Sunday, October 16, 2011

From the Farm, Animals Too

The last week has been spent processing vegetables that arrive in copious quantities from the CSA, but my husband doesn't eat. This last week turned up a red beet coulis, which worked great as a sauce over cheese ravioli and for pork chops. The second batch of beets got turned into that and hit the freezer today, with the garlic and ramped up from the original version. Some of the collard greens were hidden in a kimchi soup, and the rest may find their way to tonight's fish.

Today's recipe was to use something that he does like, but Ma Nature tends to pre-package in a quantity that is harder for two people to kill in a single meal - butternut squash. Aside from having overshot the mark a little on the curry, which will not be an issue when I add the cream tonight, it came out well.

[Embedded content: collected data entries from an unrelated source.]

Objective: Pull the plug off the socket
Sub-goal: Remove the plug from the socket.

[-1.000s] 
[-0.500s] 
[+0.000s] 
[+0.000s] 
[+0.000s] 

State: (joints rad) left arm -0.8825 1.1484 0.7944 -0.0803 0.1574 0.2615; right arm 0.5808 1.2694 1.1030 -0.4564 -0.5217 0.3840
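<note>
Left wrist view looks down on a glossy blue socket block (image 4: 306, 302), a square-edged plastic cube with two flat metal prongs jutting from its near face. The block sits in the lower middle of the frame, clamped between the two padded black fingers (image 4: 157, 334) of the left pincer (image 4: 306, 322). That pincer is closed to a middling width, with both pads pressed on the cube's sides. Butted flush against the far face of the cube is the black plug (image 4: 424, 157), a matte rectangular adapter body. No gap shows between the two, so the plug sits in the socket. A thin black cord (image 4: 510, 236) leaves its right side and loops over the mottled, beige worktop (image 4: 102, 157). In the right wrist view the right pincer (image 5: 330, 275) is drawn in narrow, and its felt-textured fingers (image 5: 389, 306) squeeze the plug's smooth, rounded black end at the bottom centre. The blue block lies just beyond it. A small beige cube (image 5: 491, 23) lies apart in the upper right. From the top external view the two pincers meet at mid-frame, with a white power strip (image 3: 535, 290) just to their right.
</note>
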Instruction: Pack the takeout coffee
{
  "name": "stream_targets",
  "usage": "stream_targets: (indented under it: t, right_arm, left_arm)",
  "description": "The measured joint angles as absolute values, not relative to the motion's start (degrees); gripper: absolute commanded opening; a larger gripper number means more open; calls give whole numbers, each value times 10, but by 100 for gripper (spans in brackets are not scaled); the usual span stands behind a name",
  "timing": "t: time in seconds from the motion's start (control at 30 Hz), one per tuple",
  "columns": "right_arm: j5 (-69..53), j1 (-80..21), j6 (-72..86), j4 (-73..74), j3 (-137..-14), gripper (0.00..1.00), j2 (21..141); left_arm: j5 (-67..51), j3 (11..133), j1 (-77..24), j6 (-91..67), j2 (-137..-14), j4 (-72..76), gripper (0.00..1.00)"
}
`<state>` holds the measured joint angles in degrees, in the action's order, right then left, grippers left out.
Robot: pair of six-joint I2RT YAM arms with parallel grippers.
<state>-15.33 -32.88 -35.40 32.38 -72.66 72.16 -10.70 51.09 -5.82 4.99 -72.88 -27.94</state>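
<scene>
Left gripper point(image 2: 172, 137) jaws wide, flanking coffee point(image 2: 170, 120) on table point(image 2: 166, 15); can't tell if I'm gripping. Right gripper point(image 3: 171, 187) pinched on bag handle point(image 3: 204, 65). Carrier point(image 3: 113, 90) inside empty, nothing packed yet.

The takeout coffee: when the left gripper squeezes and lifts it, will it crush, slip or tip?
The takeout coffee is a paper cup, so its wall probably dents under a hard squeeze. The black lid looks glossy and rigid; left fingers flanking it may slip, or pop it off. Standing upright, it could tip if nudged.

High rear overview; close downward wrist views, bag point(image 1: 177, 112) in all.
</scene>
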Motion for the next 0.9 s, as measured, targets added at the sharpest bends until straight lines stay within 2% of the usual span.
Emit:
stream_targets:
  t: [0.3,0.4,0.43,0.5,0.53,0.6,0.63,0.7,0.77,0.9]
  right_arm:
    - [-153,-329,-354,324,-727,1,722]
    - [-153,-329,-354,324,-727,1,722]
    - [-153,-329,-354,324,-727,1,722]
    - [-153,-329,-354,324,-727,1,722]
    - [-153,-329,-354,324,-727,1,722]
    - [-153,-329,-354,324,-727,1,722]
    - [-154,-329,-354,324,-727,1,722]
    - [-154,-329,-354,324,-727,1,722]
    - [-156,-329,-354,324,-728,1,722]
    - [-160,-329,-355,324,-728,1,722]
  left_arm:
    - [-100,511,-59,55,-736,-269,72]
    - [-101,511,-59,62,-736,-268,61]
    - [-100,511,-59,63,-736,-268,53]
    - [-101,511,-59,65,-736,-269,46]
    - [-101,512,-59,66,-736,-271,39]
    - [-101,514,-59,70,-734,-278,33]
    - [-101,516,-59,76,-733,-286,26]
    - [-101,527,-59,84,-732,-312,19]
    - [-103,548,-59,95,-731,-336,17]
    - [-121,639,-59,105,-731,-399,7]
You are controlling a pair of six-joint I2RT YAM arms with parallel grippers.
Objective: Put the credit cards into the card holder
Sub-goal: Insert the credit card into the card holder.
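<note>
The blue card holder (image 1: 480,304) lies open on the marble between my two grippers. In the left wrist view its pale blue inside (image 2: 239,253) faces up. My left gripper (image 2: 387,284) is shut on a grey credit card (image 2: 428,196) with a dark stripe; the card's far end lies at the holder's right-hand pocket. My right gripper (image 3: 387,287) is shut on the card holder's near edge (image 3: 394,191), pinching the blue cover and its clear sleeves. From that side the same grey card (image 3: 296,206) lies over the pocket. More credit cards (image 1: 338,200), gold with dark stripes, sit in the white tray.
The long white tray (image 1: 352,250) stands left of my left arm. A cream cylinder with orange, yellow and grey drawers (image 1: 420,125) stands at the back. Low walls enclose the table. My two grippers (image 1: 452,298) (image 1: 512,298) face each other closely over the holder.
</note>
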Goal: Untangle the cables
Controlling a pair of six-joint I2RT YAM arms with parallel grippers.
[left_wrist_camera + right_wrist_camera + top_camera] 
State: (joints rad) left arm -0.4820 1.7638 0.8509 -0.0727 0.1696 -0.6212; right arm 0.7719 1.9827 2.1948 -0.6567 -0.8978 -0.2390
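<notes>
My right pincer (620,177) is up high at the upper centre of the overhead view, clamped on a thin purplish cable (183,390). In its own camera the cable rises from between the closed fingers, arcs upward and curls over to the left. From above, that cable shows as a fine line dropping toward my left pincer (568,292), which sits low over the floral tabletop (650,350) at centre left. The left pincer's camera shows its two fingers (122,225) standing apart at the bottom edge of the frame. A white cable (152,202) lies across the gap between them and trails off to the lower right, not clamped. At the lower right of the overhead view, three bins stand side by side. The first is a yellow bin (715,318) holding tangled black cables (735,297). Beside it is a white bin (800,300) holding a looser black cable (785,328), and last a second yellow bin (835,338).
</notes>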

I was struck by how much of what I used came from a local farm, including animals. All of the vegetables as well as the pears came from this last week's visit to pick up our farm share. The stock came out of the freezer, made a few months ago from the backs of the whole chickens from another local farm. I buy them fresh and cut them up for our purposes. The vegetables that went into that stock came from the same farm as the squash and the pears.

The only things that did not come from a local farm were the butter and the curry. The cream I'll add later is also from a local cooperative.

Some years ago, I'd have thought that this kind of habit required that I live in a very rural area. But we live in a cluster of small cities with over a dozen colleges and the seat of state government under our noses, in a traditionally industrial valley. The produce and animals that contributed to this soup all came from smaller family farms, tucked into the rolling hills north and east of here.  The local food movement is alive and well around here.